Entries taken from a collection

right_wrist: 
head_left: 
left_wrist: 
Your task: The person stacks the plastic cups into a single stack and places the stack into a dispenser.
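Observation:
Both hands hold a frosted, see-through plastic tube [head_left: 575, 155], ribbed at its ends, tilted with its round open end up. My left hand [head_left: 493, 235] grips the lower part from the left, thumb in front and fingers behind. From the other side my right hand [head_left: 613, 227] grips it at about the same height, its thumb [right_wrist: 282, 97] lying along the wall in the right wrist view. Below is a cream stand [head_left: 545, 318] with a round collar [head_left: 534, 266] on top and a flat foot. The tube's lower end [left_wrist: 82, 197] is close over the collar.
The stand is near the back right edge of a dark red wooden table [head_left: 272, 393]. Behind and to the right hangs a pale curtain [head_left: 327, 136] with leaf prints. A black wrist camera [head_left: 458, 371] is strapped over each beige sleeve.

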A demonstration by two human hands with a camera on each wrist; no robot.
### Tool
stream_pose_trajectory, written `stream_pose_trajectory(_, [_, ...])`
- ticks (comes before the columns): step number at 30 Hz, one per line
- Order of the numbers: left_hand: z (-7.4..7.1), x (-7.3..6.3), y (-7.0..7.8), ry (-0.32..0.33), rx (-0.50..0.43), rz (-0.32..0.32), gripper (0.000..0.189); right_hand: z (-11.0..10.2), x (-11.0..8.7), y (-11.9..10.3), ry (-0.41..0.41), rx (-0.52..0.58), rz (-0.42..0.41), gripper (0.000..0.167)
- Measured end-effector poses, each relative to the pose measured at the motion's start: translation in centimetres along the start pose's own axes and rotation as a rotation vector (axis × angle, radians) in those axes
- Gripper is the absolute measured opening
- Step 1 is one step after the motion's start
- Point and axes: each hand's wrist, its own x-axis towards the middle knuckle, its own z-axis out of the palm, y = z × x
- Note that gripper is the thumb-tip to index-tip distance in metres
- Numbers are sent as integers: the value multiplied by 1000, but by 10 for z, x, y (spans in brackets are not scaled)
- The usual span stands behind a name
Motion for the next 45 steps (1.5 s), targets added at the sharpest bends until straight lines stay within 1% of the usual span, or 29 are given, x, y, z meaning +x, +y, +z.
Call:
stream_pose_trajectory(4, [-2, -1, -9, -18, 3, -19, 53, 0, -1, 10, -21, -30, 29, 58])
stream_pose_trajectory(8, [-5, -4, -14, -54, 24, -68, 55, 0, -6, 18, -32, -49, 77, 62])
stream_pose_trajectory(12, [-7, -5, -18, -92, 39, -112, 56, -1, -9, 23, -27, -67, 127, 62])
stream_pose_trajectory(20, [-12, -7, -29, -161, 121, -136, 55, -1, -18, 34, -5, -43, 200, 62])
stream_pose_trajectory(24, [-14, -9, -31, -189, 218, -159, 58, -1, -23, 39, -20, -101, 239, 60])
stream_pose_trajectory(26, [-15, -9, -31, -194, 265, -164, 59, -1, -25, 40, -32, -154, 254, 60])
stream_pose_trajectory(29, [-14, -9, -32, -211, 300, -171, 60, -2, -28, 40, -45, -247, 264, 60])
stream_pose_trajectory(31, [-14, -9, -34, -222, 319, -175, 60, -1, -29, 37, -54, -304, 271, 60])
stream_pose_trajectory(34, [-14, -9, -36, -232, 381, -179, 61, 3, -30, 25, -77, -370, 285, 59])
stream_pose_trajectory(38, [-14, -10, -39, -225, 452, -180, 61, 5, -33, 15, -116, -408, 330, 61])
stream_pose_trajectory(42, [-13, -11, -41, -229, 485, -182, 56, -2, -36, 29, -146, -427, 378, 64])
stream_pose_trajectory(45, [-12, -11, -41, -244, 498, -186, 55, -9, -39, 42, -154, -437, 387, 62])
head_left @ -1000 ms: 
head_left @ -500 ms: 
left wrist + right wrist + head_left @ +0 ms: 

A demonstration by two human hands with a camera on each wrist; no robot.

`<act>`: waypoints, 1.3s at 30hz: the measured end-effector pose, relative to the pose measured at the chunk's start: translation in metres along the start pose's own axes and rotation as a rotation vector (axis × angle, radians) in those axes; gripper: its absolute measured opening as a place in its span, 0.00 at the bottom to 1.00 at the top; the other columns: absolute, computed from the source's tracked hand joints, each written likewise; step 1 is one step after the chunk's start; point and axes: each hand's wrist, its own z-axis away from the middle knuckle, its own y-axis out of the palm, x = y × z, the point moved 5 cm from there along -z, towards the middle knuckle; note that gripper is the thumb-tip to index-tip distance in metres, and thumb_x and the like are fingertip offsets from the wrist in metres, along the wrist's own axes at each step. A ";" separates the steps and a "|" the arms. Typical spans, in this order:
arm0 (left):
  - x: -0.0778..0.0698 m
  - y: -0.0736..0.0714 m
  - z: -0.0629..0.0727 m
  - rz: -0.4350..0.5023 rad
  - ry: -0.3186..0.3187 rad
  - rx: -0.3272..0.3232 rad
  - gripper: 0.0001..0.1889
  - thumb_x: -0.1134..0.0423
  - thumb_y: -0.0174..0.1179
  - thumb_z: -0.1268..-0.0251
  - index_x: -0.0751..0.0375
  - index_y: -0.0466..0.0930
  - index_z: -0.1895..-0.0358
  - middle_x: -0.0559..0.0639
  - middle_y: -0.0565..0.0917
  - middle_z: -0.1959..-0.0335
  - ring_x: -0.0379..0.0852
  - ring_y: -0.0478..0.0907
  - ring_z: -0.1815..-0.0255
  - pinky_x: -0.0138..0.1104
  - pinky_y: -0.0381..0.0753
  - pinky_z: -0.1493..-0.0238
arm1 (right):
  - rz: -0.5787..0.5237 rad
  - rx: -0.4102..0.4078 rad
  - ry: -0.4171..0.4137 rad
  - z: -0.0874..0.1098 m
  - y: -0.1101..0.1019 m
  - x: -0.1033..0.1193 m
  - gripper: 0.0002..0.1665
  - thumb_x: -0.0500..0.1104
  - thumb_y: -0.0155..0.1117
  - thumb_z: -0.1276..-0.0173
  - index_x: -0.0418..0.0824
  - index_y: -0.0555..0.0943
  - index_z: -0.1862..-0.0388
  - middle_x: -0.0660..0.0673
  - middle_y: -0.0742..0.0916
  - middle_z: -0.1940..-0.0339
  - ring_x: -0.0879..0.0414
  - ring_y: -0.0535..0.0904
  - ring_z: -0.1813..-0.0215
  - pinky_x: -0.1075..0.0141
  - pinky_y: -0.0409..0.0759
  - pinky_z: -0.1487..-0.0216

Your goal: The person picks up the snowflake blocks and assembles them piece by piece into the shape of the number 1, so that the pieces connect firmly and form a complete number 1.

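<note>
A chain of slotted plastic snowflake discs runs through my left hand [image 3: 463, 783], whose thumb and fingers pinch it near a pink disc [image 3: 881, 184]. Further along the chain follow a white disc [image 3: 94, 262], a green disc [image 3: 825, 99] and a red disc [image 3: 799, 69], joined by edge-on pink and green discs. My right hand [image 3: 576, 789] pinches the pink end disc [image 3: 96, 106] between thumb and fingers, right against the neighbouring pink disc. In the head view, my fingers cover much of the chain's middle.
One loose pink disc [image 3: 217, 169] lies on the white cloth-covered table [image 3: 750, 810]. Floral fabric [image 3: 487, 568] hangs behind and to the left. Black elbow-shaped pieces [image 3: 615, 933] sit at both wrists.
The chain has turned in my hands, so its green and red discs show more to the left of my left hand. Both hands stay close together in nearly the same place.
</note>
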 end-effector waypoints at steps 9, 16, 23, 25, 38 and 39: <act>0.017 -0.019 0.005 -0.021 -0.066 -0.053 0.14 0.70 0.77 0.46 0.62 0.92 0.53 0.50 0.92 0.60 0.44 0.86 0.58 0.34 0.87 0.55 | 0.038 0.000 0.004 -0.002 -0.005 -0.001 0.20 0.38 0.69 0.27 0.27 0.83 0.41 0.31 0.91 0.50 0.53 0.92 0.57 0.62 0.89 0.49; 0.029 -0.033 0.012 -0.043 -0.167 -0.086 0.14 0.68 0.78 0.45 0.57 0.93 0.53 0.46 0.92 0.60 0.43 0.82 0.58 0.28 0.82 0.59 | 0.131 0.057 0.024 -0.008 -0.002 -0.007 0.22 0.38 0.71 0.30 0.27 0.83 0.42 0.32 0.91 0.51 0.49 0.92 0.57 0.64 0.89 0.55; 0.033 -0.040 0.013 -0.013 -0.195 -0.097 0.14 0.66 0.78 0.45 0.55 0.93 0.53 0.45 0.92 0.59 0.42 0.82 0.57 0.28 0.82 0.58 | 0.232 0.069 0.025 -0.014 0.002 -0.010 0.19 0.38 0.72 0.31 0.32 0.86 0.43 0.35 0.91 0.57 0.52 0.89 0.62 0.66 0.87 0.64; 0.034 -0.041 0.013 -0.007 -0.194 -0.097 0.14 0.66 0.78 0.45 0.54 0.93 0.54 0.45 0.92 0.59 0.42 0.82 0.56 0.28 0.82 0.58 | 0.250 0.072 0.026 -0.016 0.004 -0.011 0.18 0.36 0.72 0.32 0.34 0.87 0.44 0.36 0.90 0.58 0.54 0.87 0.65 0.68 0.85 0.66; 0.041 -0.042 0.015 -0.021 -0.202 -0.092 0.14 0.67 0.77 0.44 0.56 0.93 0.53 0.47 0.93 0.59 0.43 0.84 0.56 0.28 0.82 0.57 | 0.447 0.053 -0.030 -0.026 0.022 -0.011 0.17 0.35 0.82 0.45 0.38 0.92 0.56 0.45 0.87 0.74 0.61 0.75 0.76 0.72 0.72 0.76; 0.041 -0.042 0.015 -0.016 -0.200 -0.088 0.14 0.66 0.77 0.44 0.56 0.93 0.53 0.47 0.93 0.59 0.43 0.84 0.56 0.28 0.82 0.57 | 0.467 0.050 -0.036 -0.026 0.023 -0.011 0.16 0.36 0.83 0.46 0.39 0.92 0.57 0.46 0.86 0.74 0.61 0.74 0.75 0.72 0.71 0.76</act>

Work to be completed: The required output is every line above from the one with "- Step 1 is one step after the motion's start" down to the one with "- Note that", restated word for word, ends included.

Response for this exercise:
- Step 1 is one step after the motion's start
- Point and axes: each hand's wrist, its own x-axis towards the middle knuckle, its own z-axis out of the palm, y = z × x
- Note that gripper is the thumb-tip to index-tip distance in metres

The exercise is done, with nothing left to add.